Cadrage : Ce Maroc qui gagne

La composition définitive de la future Chambre des représentants sera connue dans les toutes prochaines heures, après la fin de la fastidieuse et nécessaire opération de dépouillement et de comptage des suffrages, rendue complexe par le nouveau mode de scrutin. Un mode de scrutin qui, quoiqu’en disent les déçus de ce scrutin, est un aboutissement d’efforts des forces politiques nationales qui ont oeuvré durant des années pour parvenir au dispositif électoral qui donne le plus de garanties de représentativité et de transparence et le prémunir contre toute tentation de falsification ou de travestissement de la volonté des électeurs.
Même les scories qui entachent encore le processus électoral dans le pays, notamment la condamnable pratique de l’achat des voix, sont en train de montrer leurs limites, quand on se rend compte que, dans nombre de circonscriptions, les électeurs ont sanctionné les auteurs de ces pratiques, corrigeant par là les erreurs dont se sont rendus coupables un certain nombre de partis politiques qui ont été peu regardants sur la qualité de leurs porte-voix dans cette consultation.
Mais la vraie leçon à retenir de ce rendez-vous citoyen, qui était un véritable test de passage pour la jeune démocratie marocaine en construction, c’est la qualité incontestable des conditions dans lesquelles il s’est déroulé. Par la volonté de Sa Majesté le Roi Mohammed VI, qui n’a cessé d’exprimer son engagement à faire de cette première consultation nationale de son règne, une consultation exemplaire dont la crédibilité et la transparence ne doivent faire l’objet d’aucune mise en cause. Cette volonté royale convergeant avec un profond besoin dans le pays et avec la présence au pouvoir d’un gouvernement qui a pris un pari historique sur l’organisation d’élections transparentes et crédibles ont finalement réussi un coup de maître en donnant du Maroc l’image d’un pays qui constitue une heureuse exception dans la région qui est la sienne et parmi les pays qui peuvent lui être comparés.

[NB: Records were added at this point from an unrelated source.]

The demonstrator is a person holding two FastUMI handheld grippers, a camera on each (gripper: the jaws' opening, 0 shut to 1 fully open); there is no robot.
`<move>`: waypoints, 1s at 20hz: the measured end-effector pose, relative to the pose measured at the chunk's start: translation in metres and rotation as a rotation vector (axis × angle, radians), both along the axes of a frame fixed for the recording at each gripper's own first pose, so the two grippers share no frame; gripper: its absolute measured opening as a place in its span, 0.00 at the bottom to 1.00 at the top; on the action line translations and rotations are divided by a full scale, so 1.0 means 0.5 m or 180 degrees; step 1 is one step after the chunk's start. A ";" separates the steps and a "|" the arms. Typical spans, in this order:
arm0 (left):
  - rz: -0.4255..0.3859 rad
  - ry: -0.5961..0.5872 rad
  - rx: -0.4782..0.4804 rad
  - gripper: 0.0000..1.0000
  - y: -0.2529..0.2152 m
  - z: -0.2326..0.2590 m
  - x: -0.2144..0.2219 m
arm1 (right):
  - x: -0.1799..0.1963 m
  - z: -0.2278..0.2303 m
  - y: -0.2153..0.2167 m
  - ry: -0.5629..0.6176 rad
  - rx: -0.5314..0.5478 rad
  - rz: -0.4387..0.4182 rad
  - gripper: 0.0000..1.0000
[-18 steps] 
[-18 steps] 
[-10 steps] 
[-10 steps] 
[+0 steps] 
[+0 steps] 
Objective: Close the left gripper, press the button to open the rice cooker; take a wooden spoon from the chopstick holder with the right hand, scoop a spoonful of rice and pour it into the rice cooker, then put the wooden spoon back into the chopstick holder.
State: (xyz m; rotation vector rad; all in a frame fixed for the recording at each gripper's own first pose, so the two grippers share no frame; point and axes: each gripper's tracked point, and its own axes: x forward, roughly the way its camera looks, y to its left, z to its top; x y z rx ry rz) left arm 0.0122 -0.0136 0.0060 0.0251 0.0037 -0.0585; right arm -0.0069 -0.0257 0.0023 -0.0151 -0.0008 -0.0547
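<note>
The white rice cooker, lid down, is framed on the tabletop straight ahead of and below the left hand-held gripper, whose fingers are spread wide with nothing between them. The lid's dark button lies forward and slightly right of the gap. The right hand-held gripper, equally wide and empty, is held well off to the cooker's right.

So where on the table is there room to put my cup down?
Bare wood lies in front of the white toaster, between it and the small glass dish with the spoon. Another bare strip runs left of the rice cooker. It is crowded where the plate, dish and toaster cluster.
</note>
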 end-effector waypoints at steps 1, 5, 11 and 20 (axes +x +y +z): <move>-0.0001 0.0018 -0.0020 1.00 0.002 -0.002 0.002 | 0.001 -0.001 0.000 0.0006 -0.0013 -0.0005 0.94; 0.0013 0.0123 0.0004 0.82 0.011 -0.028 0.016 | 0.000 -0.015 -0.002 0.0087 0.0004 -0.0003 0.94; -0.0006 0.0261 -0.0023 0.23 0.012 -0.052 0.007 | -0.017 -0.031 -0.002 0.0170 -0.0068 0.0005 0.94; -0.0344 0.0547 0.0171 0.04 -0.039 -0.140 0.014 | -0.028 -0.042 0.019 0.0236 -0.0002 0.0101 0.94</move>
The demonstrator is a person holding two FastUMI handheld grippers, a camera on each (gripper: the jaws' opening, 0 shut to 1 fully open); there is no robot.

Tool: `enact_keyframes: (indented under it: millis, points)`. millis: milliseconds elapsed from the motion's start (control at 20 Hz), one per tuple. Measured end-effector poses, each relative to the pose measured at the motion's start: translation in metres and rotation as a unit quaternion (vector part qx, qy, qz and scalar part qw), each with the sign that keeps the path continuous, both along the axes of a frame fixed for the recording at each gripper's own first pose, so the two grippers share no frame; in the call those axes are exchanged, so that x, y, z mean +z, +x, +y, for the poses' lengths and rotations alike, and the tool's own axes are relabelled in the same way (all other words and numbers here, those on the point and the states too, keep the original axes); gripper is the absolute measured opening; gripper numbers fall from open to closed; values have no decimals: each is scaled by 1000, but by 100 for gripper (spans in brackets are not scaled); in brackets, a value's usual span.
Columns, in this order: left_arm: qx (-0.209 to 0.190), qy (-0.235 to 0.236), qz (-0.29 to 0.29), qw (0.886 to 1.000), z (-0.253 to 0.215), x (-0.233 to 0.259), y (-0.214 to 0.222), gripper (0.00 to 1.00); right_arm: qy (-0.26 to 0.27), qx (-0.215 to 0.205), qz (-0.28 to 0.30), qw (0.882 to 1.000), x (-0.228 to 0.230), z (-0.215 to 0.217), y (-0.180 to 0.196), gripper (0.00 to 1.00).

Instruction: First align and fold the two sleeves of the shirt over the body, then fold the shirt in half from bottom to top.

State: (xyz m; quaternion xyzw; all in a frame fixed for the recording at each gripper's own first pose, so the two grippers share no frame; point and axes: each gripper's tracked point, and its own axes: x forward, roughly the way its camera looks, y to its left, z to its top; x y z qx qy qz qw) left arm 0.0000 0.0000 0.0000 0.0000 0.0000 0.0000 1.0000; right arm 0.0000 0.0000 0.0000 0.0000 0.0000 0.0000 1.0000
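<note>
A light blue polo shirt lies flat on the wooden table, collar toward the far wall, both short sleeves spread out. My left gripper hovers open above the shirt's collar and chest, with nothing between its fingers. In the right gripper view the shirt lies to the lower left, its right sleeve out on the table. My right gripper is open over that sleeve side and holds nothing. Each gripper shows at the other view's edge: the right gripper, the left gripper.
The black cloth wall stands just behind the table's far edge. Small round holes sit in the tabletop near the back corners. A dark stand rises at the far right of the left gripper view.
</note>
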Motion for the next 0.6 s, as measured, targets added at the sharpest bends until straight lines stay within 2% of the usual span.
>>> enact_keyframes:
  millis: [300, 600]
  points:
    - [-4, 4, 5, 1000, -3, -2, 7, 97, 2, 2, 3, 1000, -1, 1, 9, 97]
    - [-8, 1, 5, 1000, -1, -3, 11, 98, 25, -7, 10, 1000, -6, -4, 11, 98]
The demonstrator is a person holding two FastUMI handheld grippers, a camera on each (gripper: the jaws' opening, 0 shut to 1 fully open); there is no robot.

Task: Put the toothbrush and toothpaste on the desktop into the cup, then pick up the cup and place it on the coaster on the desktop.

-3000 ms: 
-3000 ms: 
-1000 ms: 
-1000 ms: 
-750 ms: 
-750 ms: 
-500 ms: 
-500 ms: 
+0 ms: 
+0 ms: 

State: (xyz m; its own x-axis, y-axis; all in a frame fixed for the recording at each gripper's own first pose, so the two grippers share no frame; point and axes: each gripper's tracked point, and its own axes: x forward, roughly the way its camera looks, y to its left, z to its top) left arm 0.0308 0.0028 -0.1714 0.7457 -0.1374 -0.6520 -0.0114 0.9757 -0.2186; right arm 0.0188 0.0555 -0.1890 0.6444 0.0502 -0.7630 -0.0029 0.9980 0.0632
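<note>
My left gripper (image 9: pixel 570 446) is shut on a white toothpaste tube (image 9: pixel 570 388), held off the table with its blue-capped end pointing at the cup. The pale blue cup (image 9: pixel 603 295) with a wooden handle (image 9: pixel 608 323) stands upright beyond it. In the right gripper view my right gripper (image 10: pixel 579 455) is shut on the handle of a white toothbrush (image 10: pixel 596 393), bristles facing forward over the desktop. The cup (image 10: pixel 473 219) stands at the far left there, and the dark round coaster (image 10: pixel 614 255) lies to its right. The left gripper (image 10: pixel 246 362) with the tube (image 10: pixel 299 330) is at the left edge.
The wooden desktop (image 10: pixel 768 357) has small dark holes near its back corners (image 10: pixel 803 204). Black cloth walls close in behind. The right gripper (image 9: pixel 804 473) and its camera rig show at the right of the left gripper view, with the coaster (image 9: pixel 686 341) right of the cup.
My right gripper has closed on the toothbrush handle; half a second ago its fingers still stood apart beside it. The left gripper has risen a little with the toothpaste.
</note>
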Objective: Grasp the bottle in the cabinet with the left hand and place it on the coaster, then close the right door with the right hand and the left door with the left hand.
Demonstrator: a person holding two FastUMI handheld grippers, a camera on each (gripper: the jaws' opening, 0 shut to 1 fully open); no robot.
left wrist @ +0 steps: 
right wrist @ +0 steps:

Les médias du monde entier sont, pour une fois, unanimes à mettre en évidence le climat de transparence et de liberté qui a caractérisé les élections législatives du 27 septembre. Ce ne seront certainement pas les quelques incidents isolés, quoique regrettables, qui ont nourri la chronique des faits divers inhérents à ce genre de consultation, ni le retard justifié dans la proclamation des résultats définitifs qui viendront entacher en quoi que ce soit cet acquis civique et civilisationnel formidable.
Même le résultat conséquent réalisé par le parti du PJD, porte-parole de l’islamisme politique, et qui est appréhendé à l’étranger avec une certaine inquiétude, analysé objectivement et mis dans son contexte national et temporel, donne des gages sur la liberté d’expression et sur la qualité du processus démocratique en construction au Maroc.
En cela, les conditions dans lesquelles se sont déroulées les législatives du 27 septembre sont un réel motif de fierté pour ce pays et un atout inestimable dans la perspective des défis nombreux et complexes que les Marocains ont à relever pour transformer cet essai sur le terrain du développement économique et social, garants de l’épanouissement du citoyen et de la préservation de sa dignité.